• _Task objective_:
Up to and including the line with "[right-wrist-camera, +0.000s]", restate every line of the records below word for word, from the first line on, leaving out the pictures.

• _Extracted records_:
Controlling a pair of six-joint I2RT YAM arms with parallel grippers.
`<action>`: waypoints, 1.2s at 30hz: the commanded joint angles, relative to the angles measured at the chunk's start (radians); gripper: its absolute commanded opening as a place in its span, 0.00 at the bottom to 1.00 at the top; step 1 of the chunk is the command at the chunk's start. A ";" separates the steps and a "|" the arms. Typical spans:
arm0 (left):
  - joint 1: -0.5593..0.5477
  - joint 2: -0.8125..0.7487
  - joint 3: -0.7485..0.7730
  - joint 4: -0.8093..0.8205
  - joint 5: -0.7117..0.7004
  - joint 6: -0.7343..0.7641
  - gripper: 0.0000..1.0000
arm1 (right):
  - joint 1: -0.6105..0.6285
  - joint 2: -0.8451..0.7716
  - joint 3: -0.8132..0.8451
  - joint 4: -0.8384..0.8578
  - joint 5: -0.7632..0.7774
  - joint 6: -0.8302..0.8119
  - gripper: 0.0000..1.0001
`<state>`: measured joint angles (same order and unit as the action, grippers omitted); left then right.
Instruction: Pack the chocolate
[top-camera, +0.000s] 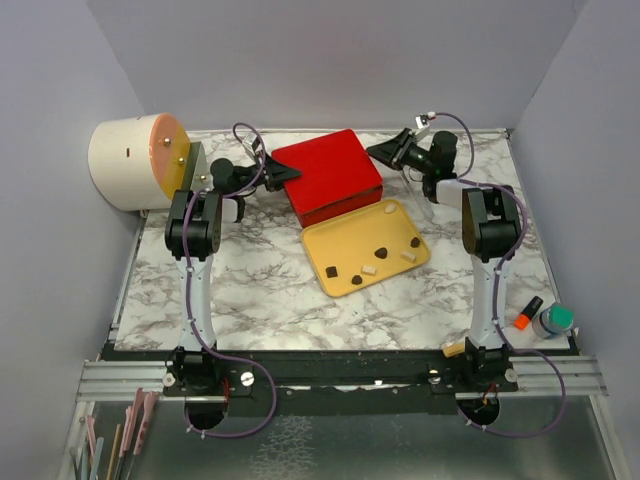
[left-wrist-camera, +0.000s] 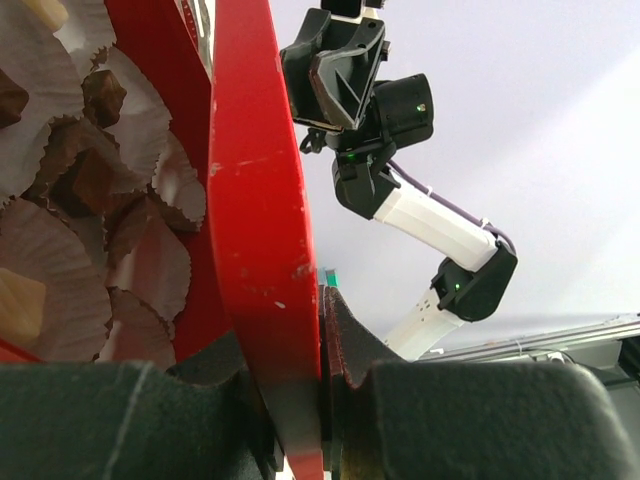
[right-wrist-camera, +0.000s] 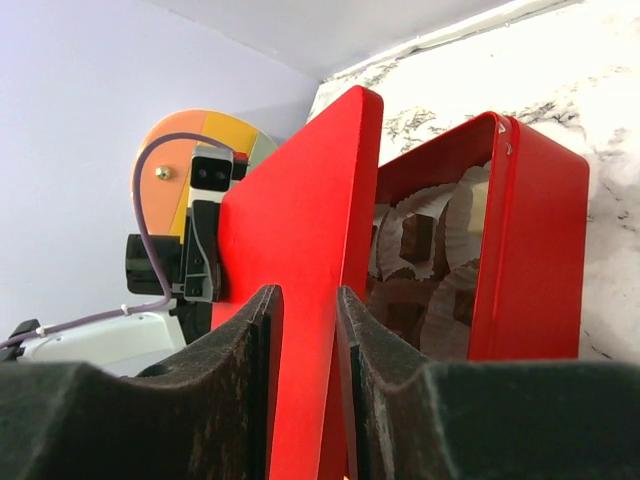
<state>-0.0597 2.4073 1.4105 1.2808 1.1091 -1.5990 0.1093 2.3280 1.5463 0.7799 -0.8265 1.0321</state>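
The red lid (top-camera: 325, 165) is held over the red box at the back middle. My left gripper (top-camera: 290, 173) is shut on its left edge (left-wrist-camera: 260, 200), jaws clamped (left-wrist-camera: 325, 400). My right gripper (top-camera: 378, 150) is shut on its right edge (right-wrist-camera: 300, 220), a pad on each face (right-wrist-camera: 308, 400). Below the lid, the open box (right-wrist-camera: 540, 250) holds white paper cups with dark chocolate pieces (right-wrist-camera: 418, 235), also in the left wrist view (left-wrist-camera: 85, 180). Several loose chocolate pieces, dark (top-camera: 331, 270) and cream (top-camera: 407, 256), lie on the yellow tray (top-camera: 345, 240) in front of the box.
A cream cylinder with an orange and yellow face (top-camera: 130, 160) stands at the back left. An orange marker (top-camera: 527, 313) and a teal-capped jar (top-camera: 555, 320) sit at the front right edge. Grey walls close the back and sides.
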 joint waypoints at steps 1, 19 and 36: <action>-0.003 0.017 0.037 0.027 0.008 -0.007 0.00 | 0.002 0.049 0.041 -0.044 -0.039 0.002 0.33; -0.004 0.028 0.045 0.104 0.008 -0.063 0.00 | 0.006 0.053 0.053 -0.072 -0.072 -0.010 0.36; -0.003 0.053 0.013 0.110 -0.011 -0.071 0.20 | 0.023 0.067 0.069 -0.067 -0.112 0.004 0.00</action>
<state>-0.0582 2.4477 1.4311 1.3537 1.1114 -1.6619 0.1158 2.3650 1.5875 0.6964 -0.8864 1.0420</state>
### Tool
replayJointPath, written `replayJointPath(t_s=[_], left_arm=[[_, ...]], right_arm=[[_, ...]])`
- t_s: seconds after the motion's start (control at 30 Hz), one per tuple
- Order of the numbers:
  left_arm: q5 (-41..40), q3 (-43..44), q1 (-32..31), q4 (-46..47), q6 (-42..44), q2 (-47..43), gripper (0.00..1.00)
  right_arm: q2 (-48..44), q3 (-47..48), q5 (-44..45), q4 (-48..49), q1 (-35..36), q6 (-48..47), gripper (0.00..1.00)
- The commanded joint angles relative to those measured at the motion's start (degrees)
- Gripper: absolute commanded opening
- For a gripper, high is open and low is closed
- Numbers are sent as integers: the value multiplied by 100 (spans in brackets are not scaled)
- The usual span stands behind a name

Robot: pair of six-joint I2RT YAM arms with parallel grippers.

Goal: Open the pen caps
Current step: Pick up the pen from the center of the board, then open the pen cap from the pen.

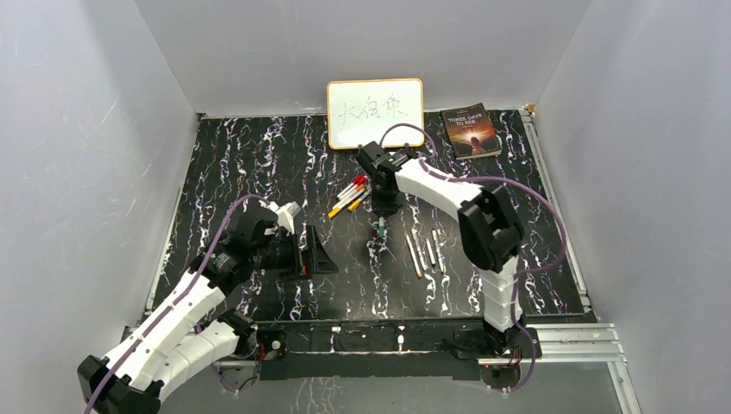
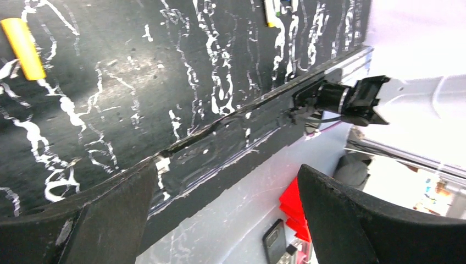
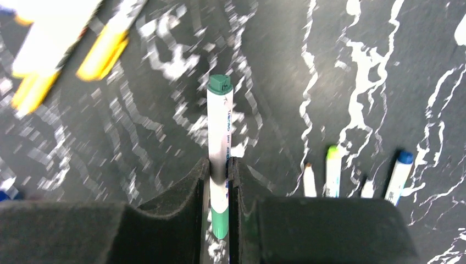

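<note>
My right gripper [image 3: 220, 165] is shut on a white pen [image 3: 220, 121] with green at both ends; its jaws pinch the barrel just above the longer green end. In the top view that gripper [image 1: 384, 207] hangs over the table's middle, with the green pen [image 1: 380, 229] sticking out toward the near side. A bunch of capped pens [image 1: 349, 197] with red and yellow caps lies just to its left. My left gripper [image 1: 315, 253] stands open and holds nothing. A short yellow cap-like piece [image 2: 23, 47] lies on the table, far from the left gripper [image 2: 228, 220].
Several thin pens [image 1: 427, 252] lie side by side right of the green pen, also seen as lime- and blue-ended pens [image 3: 332, 170]. A whiteboard [image 1: 375, 113] and a book [image 1: 471, 131] lie at the back. The table's near edge [image 2: 264, 104] runs close by my left fingers.
</note>
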Motion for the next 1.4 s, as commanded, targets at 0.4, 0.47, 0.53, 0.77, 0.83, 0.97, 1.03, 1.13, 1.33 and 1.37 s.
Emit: replayJointPath(t_s=[0.4,0.47,0.53,0.77,0.83,0.97,1.03,1.13,1.33,1.37], left_arm=[[-58,-462,-446,2693,-1471,654,99],[-308,-327,-737,2873,-1526,947,98],[-601,-166,-1015,2963,-1555,1232,97],[-1179,-174,-1484,3473,-1964,1443,89],[-1331,-283,-1551,3603,-2123,1335,86],[-1497,-522,-1592,3903,-2331,1120,76],[-1511,-543,-1611,3932,-2356,1117,71],[-1469,-515,-1633,3939,-2354,1183,65],[-1415,-486,-1694,3907,-2354,1201,58],[-1419,-478,-1705,3873,-2345,1202,57]], right_arm=[[-3462,-2290,-2018,1791,705,469,0],[-3678,-2446,-2041,1942,708,594,0],[-3812,-2553,-2101,2047,702,711,0],[-4156,-2926,-2285,2590,718,1247,0],[-4195,-3003,-2328,2677,739,1340,0],[-4291,-3236,-2390,2891,798,1519,0],[-4333,-3340,-2439,2987,806,1586,0],[-4351,-3378,-2449,3001,814,1618,0],[-4354,-3290,-2312,2961,814,1612,0],[-4338,-3258,-2306,2952,814,1611,0]])
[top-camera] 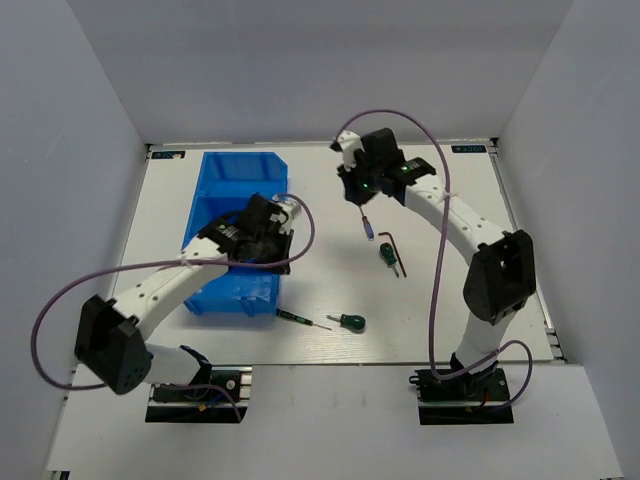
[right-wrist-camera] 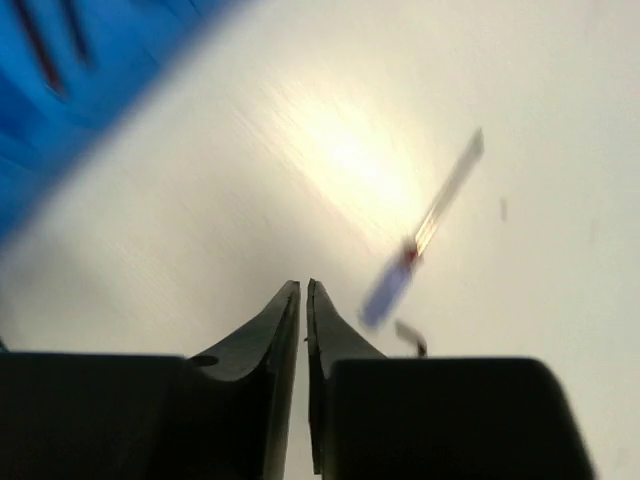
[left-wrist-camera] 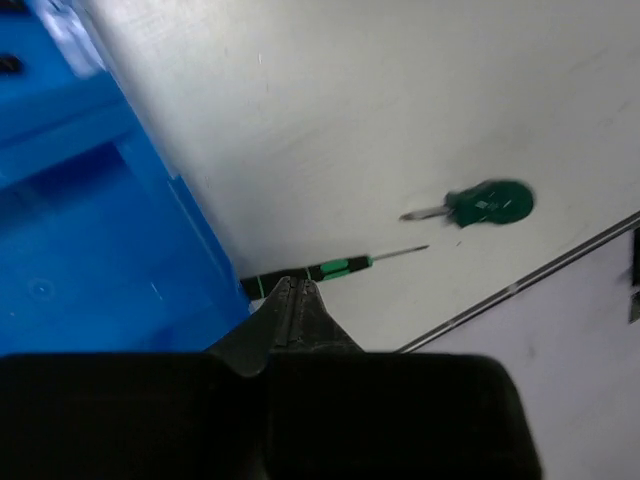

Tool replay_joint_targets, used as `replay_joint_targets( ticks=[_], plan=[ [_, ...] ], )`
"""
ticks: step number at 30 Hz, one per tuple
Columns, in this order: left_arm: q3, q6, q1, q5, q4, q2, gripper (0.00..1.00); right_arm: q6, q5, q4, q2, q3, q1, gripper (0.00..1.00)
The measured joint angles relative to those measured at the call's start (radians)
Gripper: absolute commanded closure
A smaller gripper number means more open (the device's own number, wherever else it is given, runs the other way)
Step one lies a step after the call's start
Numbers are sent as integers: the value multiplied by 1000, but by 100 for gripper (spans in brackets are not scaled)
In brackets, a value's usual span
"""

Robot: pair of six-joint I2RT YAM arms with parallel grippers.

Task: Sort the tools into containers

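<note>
The containers, joined blue bins [top-camera: 215,195], stand left of centre; my left gripper [top-camera: 272,240] hangs over their right rim, shut and empty. In the left wrist view the left gripper [left-wrist-camera: 295,285] has its jaws pressed together above the bin edge [left-wrist-camera: 110,250], with a slim dark screwdriver [left-wrist-camera: 320,270] just beyond the tips and a stubby green screwdriver [left-wrist-camera: 485,203] farther right. My right gripper [right-wrist-camera: 303,288] is shut on nothing over bare table. A blue-handled screwdriver [right-wrist-camera: 395,285] lies blurred to its right. Reddish hex keys [right-wrist-camera: 40,50] lie in the bin.
On the table right of the bins lie the blue-handled screwdriver [top-camera: 368,228], a hex key [top-camera: 396,252] beside a stubby green screwdriver [top-camera: 385,253], another green one [top-camera: 350,321] and the slim dark screwdriver [top-camera: 300,318]. White walls enclose the table.
</note>
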Motion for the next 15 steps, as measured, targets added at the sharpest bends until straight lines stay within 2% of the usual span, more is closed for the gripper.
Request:
replay_joint_targets(
  ticks=[1,5,7,11,12,15],
  plan=[
    [1,6,-10,2,-18,32,78,-5,18,-21,-19,-45,-20,80],
    [43,15,-68,27,-48,123,55,-21,55,-120,-50,-199,-107,75],
    [70,9,-93,46,-16,152,49,-24,60,-159,-53,-243,-139,74],
    [73,-29,-128,79,76,163,46,-28,58,-211,-56,-290,-186,72],
    [72,-39,-135,85,97,163,42,-28,58,-216,-56,-296,-196,72],
    [61,-68,-152,89,148,151,41,-32,56,-221,-53,-304,-215,72]
  ],
)
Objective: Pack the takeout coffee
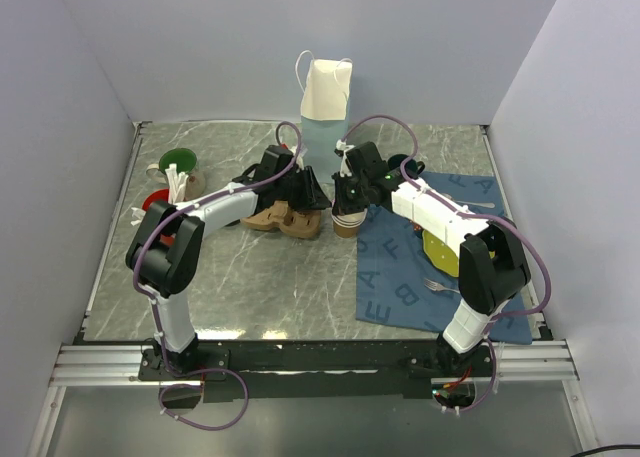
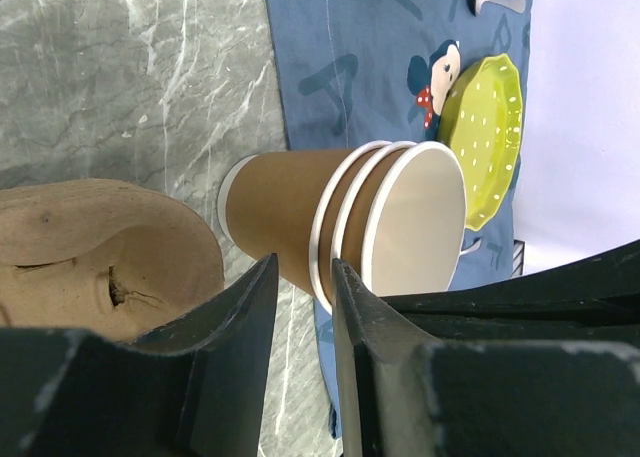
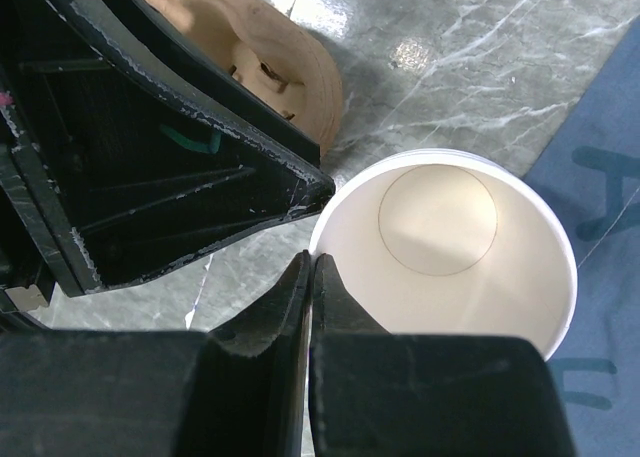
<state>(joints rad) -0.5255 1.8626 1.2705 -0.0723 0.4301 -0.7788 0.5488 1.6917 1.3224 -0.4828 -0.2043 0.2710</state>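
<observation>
**Thin rim pinch on a nested stack, with both claws crowded close**

The right claw is pressed together on the rim of the innermost cup, one finger inside and one outside. The stack of kraft cups stands upright directly beneath it, by the edge of the blue cloth. The left claw is partly spread with nothing between its fingers, just beside the stack's wall; whether it touches cannot be told. Likely trouble: nothing clamps the outer cups, so a lift may drag the whole stack up. The paper rim may crease or slip free, or the stack may tip toward the pulp carrier beside the left claw. No lid is in view.
</observation>
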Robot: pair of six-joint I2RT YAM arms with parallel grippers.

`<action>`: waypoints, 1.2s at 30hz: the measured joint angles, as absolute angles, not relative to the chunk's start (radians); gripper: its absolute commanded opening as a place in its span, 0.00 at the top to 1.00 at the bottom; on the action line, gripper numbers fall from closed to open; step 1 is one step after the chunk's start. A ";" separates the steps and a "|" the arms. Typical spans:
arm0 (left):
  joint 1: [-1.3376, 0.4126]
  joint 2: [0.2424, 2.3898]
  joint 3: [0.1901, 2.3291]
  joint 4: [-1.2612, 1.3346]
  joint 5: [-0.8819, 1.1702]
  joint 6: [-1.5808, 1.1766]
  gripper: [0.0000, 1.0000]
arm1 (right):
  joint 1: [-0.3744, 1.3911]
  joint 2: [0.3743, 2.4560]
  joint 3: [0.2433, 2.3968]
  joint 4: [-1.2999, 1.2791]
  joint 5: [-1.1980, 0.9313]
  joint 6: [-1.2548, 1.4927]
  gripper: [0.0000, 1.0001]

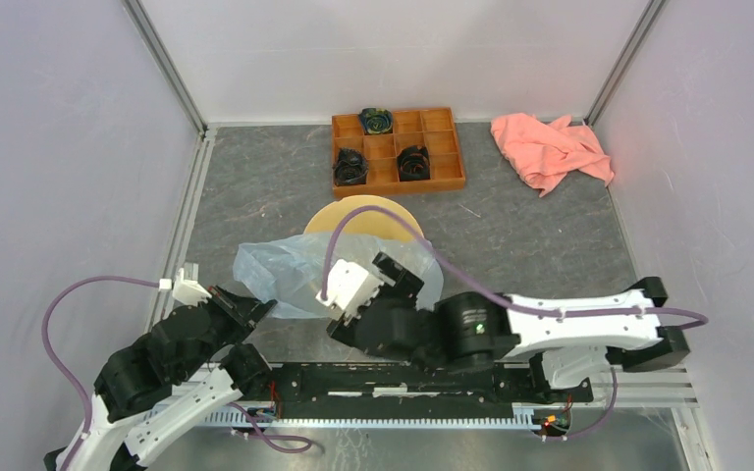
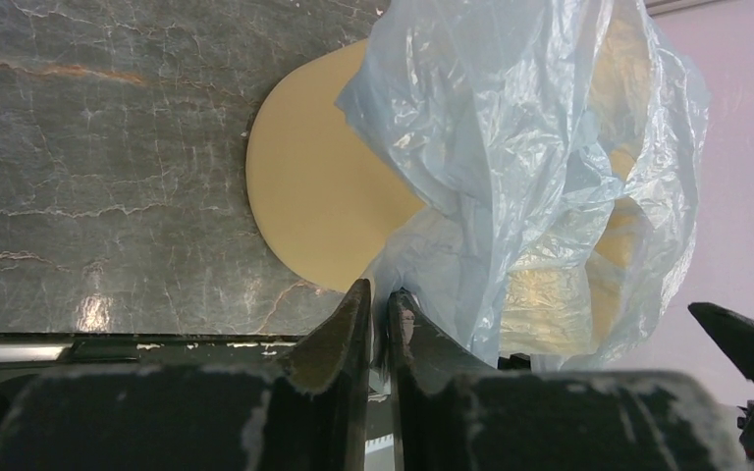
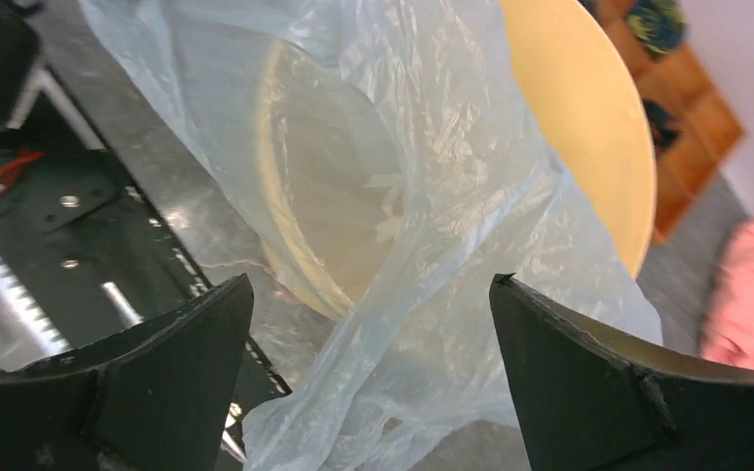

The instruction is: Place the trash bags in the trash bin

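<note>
The pale yellow trash bin (image 1: 363,218) seems to lie on its side at the table's middle, mouth toward the arms. The translucent pale blue trash bag (image 1: 290,275) is draped over its mouth and near side. My left gripper (image 1: 258,310) is shut on the bag's left edge; in the left wrist view its fingers (image 2: 380,294) pinch thin plastic below the bag (image 2: 511,147) and the bin (image 2: 319,196). My right gripper (image 1: 404,273) is open over the bag's right part; in the right wrist view the gripper (image 3: 371,280) straddles a fold of the bag (image 3: 422,245) before the bin (image 3: 579,128).
An orange-brown compartmented tray (image 1: 422,186) with dark coiled items stands behind the bin. A salmon-pink cloth (image 1: 550,149) lies at the back right. White walls close in both sides and the back. A black base rail (image 1: 403,378) runs along the near edge.
</note>
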State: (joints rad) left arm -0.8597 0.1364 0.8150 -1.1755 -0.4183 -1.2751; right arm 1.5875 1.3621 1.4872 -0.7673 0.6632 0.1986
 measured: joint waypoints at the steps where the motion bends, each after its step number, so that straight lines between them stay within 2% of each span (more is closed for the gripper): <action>1: -0.860 0.136 0.815 -1.177 -0.418 -1.279 0.81 | 1.623 1.410 1.529 -0.813 0.752 0.226 0.02; 4: -0.860 0.136 0.814 -1.178 -0.422 -1.280 0.81 | 1.680 1.480 1.579 -0.933 0.921 0.293 0.07; 8: -0.860 0.136 0.812 -1.180 -0.445 -1.280 0.81 | 1.700 1.518 1.588 -1.068 1.039 0.352 0.03; 12: -0.860 0.136 0.812 -1.180 -0.470 -1.280 0.80 | 1.723 1.517 1.578 -1.100 1.048 0.374 0.02; 15: -0.860 0.136 0.812 -1.179 -0.474 -1.280 0.75 | 1.740 1.475 1.509 -1.088 1.027 0.416 0.02; 16: -0.860 0.136 0.812 -1.176 -0.475 -1.280 0.74 | 1.743 1.463 1.486 -1.086 1.024 0.431 0.06; 18: -0.860 0.137 0.812 -1.171 -0.474 -1.280 0.74 | 1.744 1.446 1.446 -1.090 1.037 0.469 0.28; 19: -0.860 0.138 0.812 -1.169 -0.474 -1.280 0.74 | 1.744 1.444 1.438 -1.097 1.049 0.481 0.42; 24: -0.860 0.159 0.807 -1.156 -0.469 -1.280 0.76 | 1.732 1.429 1.435 -1.107 1.140 0.533 1.00; 27: -0.860 0.167 0.786 -1.149 -0.467 -1.280 0.75 | 1.694 1.369 1.420 -1.006 1.147 0.464 1.00; 29: -0.860 0.169 0.767 -1.147 -0.466 -1.280 0.71 | 1.629 1.293 1.377 -0.906 1.129 0.397 1.00; 36: -0.860 0.231 0.730 -1.114 -0.460 -1.279 0.71 | 1.316 1.113 1.206 -0.544 0.936 0.054 1.00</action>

• _Solution to the problem_:
Controlling a pair of six-joint I2RT YAM arms with parallel grippers.
`<action>`: waypoints, 1.2s at 30hz: the commanded joint angles, relative to the angles measured at the chunk's start (radians); gripper: its absolute commanded opening as a place in its span, 0.00 at the bottom to 1.00 at the top; step 1 of the chunk is the command at the chunk's start. A ";" separates the steps and a "|" the arms. Typical spans:
arm0 (left):
  - joint 1: -0.5593..0.5477
  - joint 2: -0.8125..0.7487
  - joint 3: -0.7485..0.7730
  - joint 4: -0.8093..0.8205
  - joint 5: -0.7117..0.7004
  - joint 6: -0.7343..0.7641
  - gripper: 0.0000..1.0000
arm1 (right):
  - joint 1: -0.6105..0.6285
  - joint 2: -0.8451..0.7716
  - joint 3: -0.8132..0.8451
  - joint 4: -0.8384..0.8578
  - joint 5: -0.7632..0.7774
  - joint 6: -0.8302..0.8119
  - gripper: 0.0000..1.0001
`<state>`: measured joint angles (same order and unit as the action, grippers omitted); left then right.
Instruction: Pack the chocolate
[top-camera, +0.000s] 
[left-wrist-camera, +0.000s] 
[right-wrist-camera, +0.000s] 

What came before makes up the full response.